8:19 pm - Weds 8/10/11
For whatever reason, I've been "struggling" since Shameless.
I could give you this or that reason for the struggle - and I almost did just now (By reprinting the email I wrote Jane a couple days ago) - but what would be the point? It's all been said before, in one form or another (tired, lonely, money worries, blah blah blah), and I think I have a tremendously bad habit of "sitting in my unhappiness", rather than just saying, "Okay, I'm unhappy - Now what?".
This second Shameless gig is an unqualified "win". It just is.
It was me getting exactly what I'd asked for after the first gig - A return visit, acting with William H. Macy, for more money and a better credit.
And how often in this life have I gotten exactly what I asked for?
I have no way of knowing if that's the end of my relationship with the show or not...and it doesn't matter, because it's clearly a huge "win" , regardless of what does or doesn't happen next.
So I'm going to "put Shameless to bed" for now. I don't want to "snatch defeat from the jaws of victory", turning this happy event into something to feel stressed and anxious about (By worrying if the scene worked out, about whether I'll be invited back, etc).
As the kids say, "It's all good".
Cause in this case? It really is.
In happy non-acting-related news...
Weight Watchers is making some changes in their "business model", and as a result, leaders and receptionists who've been working at "centers" (That are now going to be "stores") recently had to submit resumes and sign-up for interviews with the Territory Manager.
My interview was yesterday at 5:00 pm, and while I expected everything to be fine (I'm well-liked, do the job well enough, and am under my goal weight), I ended up getting the happy news that I am now apparently eligible for full-time status!
This is pretty big - Being full-time means a paid vacation, paid holidays, and more secure health insurance coverage than the on-again/off-again situation I have with SAG's plan (Where you have to earn X amount of dollars a year to qualify).

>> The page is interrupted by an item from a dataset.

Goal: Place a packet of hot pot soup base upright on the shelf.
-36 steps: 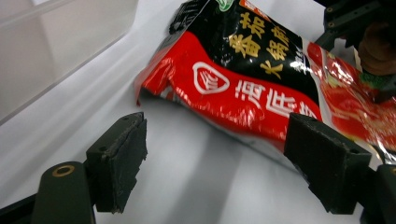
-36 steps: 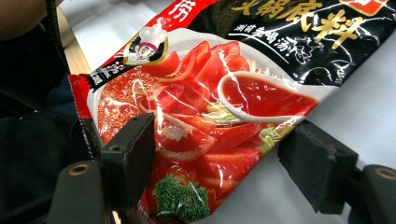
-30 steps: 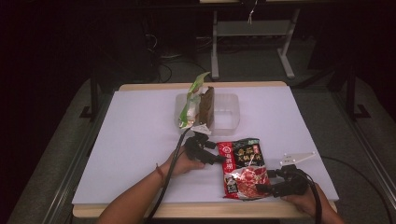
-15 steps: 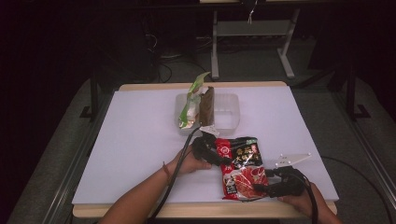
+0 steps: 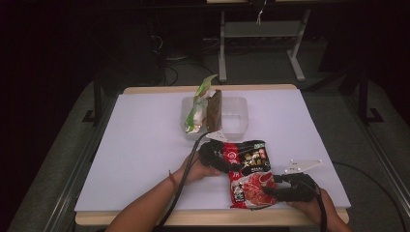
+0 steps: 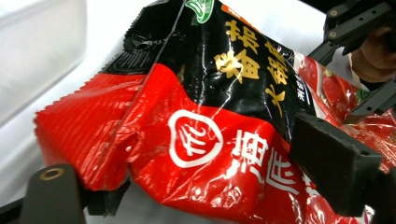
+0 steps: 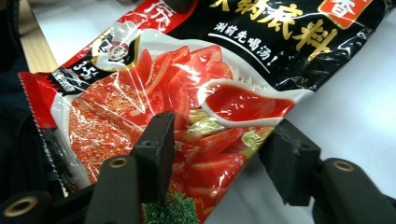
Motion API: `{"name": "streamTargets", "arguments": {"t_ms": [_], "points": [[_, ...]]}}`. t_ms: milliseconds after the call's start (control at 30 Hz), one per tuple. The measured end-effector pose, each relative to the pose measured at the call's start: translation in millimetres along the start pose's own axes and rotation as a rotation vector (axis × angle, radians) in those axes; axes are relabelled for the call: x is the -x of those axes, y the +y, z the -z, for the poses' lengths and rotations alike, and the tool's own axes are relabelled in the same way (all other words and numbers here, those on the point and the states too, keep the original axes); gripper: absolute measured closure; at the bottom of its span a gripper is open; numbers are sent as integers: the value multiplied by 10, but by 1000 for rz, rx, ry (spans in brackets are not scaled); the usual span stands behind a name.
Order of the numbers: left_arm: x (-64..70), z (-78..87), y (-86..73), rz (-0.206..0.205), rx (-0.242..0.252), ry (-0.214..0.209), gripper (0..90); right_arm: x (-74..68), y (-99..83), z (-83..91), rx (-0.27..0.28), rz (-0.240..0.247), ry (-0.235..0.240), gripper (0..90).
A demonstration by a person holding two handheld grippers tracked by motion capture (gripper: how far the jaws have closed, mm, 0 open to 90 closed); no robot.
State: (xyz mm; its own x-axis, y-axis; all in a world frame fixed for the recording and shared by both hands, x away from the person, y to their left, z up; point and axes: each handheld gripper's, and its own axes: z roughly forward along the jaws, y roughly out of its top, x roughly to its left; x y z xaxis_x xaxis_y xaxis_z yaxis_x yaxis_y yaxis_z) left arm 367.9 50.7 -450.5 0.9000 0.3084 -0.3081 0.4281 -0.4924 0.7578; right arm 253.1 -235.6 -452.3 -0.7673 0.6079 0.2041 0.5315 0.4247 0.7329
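Two grippers hold the red and black sauce packet (image 5: 251, 174) near the desk's (image 5: 145, 145) front edge: the left gripper (image 5: 223, 162) pinches its top end, the right gripper (image 5: 273, 192) its lower edge. This looks like the lifting step; next calls for raising both ends together toward the clear tub (image 5: 234, 116) near the back edge.

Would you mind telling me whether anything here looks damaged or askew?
The red and black foil soup-base packet is crumpled at its top seal and lies askew on the white table; no tear or spill is visible.
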Motion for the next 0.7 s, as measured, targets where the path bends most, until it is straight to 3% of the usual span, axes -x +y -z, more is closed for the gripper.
{"name": "streamTargets", "arguments": {"t_ms": [200, 433, 600, 700], "points": [[-2, 34, -4, 7, 32, 7, 209, -2, 14, 1, 15, 6, -25, 570], [-55, 66, -24, 54, 68, 20, 214, -40, 44, -5, 54, 29, -83, 691], [-107, 49, -46, 92, 50, 41, 197, -96, 30, 21, 83, 80, -120, 739], [-100, 37, -44, 91, 43, 44, 178, -102, 28, 23, 92, 95, -123, 748]]}}
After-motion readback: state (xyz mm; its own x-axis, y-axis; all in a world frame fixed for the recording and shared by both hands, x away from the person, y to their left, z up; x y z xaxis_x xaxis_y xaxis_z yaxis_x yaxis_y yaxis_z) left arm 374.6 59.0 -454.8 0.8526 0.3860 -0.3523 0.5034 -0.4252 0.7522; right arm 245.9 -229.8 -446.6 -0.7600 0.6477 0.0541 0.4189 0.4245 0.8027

I don't want to get into all the ins-and-outs of the "full-time" thing (Boring!), but this bears mentioning; I was worried about the new plans for Weight Watchers "stores" (What can I say? I always worry about anything "new"), but it turns out, I'm going to be able to work the meetings I work now, during the week, and work - because of the plan to have "stores" be open longer - a couple more hours on Sunday, in order to insure that I'll be able to stay at "full time" (If I have an audition during the week or what-have-you. Cause right now, I'm apparently right on the borderline for eligibility).
As I told the TM, I've experienced a lot of conflict over how close I was to full-time status at Weight Watchers; I've wanted those benefits, but didn't want to add more meetings during the week (Creating more potential conflicts with auditions and gigs)...and now I don't have to.
Because I have the power to see the "down side" of everything, I can see where there's going to be a little added work and a little added stress here, but really? From where I'm sitting right now, it seems like a pretty good deal.
Beyond this happy development, it was just nice to talk to the TM, and have her say that no one's ever had a bad word to say about me (Nice to know I'm not deluded about being "well-liked").
This feels like a long time coming (I'm approaching my third anniversary working at Weight Watchers), and I have to say, I'm very pleased that's it's come in a way that suits my purposes to a t.
It's not nearly as "sexy" as doing a scene with William H. Macy, but it's nice to discover, that after assuming I was getting everything from Weight Watchers I was going to get, that a little more was in "store" for me.